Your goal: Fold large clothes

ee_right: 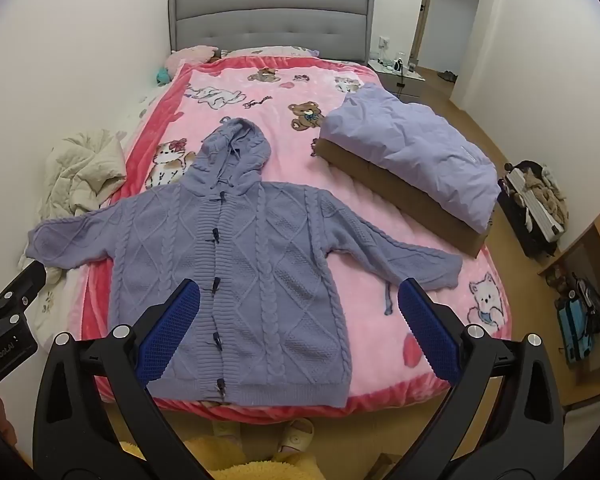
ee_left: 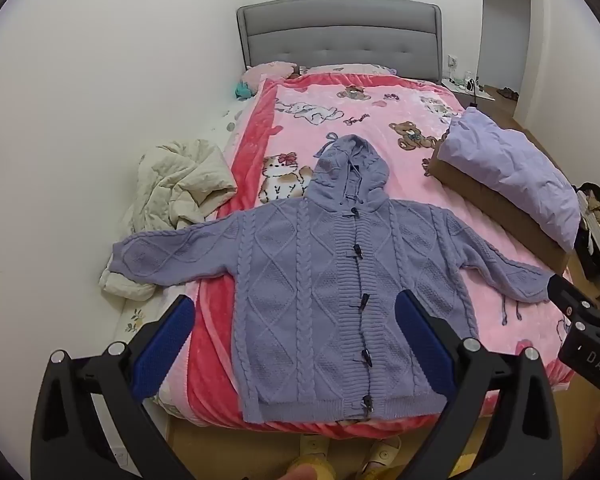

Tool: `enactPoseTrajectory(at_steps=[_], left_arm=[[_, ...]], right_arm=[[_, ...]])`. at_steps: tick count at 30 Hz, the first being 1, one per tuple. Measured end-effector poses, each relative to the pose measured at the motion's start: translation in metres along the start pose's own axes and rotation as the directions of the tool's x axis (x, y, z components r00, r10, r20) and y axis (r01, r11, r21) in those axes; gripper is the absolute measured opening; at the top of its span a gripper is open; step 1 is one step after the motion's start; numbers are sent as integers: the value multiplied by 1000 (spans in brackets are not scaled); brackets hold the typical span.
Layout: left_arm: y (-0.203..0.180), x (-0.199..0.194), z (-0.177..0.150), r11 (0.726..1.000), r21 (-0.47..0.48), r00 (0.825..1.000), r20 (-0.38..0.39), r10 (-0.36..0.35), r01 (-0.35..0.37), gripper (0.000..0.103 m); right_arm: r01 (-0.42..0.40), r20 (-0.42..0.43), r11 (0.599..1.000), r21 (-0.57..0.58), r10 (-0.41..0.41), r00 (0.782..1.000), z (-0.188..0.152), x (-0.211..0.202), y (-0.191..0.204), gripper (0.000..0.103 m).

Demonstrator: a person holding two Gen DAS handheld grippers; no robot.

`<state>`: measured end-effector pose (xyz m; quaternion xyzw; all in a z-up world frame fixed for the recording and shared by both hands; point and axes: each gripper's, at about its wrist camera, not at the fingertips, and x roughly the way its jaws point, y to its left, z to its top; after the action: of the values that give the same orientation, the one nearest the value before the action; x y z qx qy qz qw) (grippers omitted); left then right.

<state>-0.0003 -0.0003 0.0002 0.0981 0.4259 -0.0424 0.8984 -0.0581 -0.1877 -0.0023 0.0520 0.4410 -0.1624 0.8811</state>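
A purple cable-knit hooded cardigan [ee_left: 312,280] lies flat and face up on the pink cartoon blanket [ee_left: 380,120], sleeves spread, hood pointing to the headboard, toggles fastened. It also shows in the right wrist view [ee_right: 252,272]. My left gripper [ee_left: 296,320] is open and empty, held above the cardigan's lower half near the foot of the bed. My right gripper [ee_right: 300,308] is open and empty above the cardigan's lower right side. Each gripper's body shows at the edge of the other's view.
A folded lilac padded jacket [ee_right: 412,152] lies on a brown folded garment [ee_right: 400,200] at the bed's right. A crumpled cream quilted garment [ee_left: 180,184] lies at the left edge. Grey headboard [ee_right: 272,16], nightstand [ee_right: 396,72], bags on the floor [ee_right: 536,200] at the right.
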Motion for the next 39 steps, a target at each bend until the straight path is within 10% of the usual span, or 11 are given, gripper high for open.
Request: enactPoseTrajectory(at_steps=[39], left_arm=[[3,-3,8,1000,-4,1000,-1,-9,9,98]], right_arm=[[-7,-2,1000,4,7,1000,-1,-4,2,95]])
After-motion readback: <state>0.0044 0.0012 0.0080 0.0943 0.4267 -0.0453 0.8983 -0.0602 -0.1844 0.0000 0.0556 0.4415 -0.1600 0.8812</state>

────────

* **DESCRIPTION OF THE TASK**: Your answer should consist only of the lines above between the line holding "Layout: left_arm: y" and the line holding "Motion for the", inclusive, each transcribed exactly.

* **WORKED SOLUTION**:
Layout: left_arm: y (-0.203..0.180), x (-0.199..0.194), z (-0.177..0.150), r11 (0.726..1.000), r21 (-0.47..0.48), r00 (0.825..1.000), r20 (-0.38..0.39), r10 (-0.36..0.35), r01 (-0.35..0.37), gripper (0.000..0.103 m); right_arm: r01 (-0.42..0.40), r20 (-0.42..0.43), r11 (0.599..1.000), r21 (-0.57..0.58), r10 (-0.41..0.41), r00 (0.782..1.000), z (-0.188..0.152), x (-0.211..0.202), y (-0.191..0.204), gripper (0.000..0.103 m).

Demonstrator: a person holding two Gen DAS handheld grippers; no robot.

`<state>`: measured end-effector pose (xyz m; quaternion xyzw; all in a z-up world frame fixed for the recording and shared by both hands; point and axes: each gripper's, at about its wrist camera, not at the fingertips, and x roughly the way its jaws point, y to its left, z to its top; after the action: of the values that give the same orientation, the one nearest the value before the action; x y z qx qy qz qw) (grippers omitted); left then right.

<state>-0.0003 -0.0003 0.0002 0.0981 0.4259 -0.0424 0.8984 -0.0581 -0.1877 -0.0023 0.0520 0.4410 -0.1624 0.8811</state>
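A purple cable-knit hooded cardigan [ee_left: 312,280] lies flat and face up on the pink cartoon blanket [ee_left: 380,120], sleeves spread, hood pointing to the headboard, toggles fastened. It also shows in the right wrist view [ee_right: 252,272]. My left gripper [ee_left: 296,320] is open and empty, held above the cardigan's lower half near the foot of the bed. My right gripper [ee_right: 300,308] is open and empty above the cardigan's lower right side. Each gripper's body shows at the edge of the other's view.
A folded lilac padded jacket [ee_right: 412,152] lies on a brown folded garment [ee_right: 400,200] at the bed's right. A crumpled cream quilted garment [ee_left: 180,184] lies at the left edge. Grey headboard [ee_right: 272,16], nightstand [ee_right: 396,72], bags on the floor [ee_right: 536,200] at the right.
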Motion for the next 39 steps, a target at each bend until the straight path is within 10% of the usual span, or 11 are given, gripper high for open.

The answer given here is complete.